[Source data]
########################################
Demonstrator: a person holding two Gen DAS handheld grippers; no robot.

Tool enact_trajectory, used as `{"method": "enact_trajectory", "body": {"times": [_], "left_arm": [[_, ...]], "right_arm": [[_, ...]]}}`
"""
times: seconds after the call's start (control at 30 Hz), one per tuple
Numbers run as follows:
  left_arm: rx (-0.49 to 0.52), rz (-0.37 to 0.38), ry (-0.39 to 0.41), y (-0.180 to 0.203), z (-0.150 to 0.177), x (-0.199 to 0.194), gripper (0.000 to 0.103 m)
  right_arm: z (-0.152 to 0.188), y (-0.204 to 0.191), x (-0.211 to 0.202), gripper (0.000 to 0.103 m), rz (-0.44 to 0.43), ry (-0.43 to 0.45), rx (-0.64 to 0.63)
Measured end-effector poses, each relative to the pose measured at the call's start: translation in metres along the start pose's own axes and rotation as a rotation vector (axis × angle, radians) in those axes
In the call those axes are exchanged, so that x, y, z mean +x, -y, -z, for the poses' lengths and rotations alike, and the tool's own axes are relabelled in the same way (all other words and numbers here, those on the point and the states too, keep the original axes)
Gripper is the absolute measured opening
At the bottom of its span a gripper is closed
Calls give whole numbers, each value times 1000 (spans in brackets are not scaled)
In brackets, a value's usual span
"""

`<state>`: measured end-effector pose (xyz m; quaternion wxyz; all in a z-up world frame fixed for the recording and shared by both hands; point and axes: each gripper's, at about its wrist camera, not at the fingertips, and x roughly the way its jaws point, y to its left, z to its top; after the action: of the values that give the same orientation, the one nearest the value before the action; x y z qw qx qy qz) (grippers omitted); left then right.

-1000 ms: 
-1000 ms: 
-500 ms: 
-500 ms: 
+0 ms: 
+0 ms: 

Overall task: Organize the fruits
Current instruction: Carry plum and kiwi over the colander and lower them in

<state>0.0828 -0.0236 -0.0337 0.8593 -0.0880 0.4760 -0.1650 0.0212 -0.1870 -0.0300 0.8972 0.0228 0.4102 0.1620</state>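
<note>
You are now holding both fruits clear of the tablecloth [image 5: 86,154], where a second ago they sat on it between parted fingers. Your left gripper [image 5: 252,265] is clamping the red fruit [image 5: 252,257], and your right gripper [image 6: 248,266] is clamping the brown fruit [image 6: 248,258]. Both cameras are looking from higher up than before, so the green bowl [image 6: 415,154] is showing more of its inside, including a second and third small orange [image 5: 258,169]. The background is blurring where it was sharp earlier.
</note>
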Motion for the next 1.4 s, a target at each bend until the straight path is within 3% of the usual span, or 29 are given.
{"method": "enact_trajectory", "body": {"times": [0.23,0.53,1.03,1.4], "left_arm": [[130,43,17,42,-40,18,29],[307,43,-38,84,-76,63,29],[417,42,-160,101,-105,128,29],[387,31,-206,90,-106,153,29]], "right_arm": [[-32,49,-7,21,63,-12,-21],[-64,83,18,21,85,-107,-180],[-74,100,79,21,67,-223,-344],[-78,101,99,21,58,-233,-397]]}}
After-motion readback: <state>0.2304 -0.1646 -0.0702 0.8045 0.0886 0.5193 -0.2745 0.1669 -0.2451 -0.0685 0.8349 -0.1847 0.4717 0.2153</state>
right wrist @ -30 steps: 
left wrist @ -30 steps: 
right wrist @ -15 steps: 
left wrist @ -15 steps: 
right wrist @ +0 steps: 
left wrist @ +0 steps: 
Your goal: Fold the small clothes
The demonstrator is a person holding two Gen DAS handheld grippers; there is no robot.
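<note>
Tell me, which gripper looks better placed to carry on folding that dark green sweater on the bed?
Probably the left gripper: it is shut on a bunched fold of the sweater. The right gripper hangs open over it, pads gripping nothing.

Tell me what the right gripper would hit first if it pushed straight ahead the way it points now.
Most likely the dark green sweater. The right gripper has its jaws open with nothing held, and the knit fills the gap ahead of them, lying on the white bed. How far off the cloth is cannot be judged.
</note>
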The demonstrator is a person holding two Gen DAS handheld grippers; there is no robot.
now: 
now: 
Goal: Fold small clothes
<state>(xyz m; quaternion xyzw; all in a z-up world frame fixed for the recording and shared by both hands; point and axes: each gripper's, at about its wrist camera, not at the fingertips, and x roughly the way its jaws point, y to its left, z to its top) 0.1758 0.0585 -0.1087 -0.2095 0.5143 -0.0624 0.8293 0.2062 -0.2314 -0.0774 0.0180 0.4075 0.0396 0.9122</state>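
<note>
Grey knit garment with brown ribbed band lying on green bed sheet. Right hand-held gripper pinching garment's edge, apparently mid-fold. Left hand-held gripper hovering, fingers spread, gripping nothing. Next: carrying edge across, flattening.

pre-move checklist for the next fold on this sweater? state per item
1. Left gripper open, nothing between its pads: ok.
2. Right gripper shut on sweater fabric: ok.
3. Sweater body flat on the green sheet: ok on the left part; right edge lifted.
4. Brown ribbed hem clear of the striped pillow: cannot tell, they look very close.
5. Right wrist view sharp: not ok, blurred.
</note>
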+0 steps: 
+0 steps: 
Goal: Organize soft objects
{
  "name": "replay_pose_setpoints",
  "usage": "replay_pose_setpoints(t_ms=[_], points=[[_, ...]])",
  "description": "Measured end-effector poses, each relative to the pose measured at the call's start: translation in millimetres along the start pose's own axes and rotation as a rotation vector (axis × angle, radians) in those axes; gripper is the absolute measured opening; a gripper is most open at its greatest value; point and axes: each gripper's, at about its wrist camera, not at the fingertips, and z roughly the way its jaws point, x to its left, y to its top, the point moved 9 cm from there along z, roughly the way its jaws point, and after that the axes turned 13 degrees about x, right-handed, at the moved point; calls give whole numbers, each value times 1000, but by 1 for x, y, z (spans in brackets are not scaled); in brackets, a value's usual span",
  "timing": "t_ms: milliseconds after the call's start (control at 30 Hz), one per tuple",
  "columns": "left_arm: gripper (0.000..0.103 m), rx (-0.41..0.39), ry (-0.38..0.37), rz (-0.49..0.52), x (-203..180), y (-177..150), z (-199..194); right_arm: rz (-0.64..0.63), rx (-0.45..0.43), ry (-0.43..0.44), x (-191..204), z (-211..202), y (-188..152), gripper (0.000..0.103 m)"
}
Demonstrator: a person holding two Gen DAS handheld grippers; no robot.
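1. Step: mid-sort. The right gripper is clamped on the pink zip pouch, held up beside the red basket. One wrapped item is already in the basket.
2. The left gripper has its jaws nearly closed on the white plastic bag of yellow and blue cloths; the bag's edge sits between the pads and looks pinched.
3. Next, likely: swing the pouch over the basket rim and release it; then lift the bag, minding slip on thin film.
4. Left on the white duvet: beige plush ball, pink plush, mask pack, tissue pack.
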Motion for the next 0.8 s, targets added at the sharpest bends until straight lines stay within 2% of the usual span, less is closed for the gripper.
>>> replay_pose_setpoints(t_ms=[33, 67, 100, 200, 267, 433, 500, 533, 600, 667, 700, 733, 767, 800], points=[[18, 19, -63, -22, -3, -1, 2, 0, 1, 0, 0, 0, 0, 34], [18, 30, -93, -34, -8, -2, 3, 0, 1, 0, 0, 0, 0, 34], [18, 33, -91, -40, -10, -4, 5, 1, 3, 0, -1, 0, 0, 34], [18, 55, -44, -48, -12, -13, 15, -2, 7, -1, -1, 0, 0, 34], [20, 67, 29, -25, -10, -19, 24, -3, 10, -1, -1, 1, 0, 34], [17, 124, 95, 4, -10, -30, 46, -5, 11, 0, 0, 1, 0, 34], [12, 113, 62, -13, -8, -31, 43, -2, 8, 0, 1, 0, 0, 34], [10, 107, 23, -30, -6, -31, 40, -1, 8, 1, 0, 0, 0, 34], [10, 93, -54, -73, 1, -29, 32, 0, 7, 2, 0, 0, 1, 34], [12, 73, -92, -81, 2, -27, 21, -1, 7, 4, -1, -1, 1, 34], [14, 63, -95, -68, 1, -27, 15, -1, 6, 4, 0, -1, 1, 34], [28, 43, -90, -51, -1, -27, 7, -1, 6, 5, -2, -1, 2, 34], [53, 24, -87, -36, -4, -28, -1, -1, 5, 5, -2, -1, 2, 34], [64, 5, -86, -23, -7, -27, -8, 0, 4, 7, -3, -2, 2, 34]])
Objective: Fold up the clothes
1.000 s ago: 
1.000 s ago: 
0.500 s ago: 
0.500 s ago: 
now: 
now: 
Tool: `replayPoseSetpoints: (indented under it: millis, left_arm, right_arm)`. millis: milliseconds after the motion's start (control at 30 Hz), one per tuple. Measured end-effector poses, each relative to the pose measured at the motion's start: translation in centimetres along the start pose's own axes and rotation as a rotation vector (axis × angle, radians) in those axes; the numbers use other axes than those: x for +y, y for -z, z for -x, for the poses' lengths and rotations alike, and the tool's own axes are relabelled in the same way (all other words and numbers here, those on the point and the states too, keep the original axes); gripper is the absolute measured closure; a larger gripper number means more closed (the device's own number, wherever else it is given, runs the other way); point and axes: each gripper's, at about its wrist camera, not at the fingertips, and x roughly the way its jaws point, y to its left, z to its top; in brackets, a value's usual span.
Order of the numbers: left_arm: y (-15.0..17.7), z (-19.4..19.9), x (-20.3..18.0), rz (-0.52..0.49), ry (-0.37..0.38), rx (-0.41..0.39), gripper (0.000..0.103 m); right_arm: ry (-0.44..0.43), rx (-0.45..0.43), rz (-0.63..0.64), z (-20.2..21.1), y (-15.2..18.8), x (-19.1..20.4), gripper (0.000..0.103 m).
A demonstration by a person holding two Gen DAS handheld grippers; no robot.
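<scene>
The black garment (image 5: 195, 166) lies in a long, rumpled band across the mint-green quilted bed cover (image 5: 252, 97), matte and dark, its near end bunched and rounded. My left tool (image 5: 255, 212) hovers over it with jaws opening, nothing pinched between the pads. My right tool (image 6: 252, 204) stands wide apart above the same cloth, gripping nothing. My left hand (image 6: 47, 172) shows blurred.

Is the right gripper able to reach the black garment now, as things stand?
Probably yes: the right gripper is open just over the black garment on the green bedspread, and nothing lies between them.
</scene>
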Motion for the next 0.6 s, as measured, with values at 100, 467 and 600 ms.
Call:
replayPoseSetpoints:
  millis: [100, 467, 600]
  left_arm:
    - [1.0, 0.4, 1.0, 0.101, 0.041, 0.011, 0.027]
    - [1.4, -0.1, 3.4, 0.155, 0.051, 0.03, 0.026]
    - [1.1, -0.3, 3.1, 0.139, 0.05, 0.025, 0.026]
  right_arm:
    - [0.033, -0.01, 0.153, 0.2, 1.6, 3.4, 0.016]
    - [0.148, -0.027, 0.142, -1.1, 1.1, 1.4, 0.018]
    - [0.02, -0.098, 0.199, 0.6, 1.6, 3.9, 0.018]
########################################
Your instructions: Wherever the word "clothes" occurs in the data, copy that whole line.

Finished task:
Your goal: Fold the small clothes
Goal: Fold small clothes
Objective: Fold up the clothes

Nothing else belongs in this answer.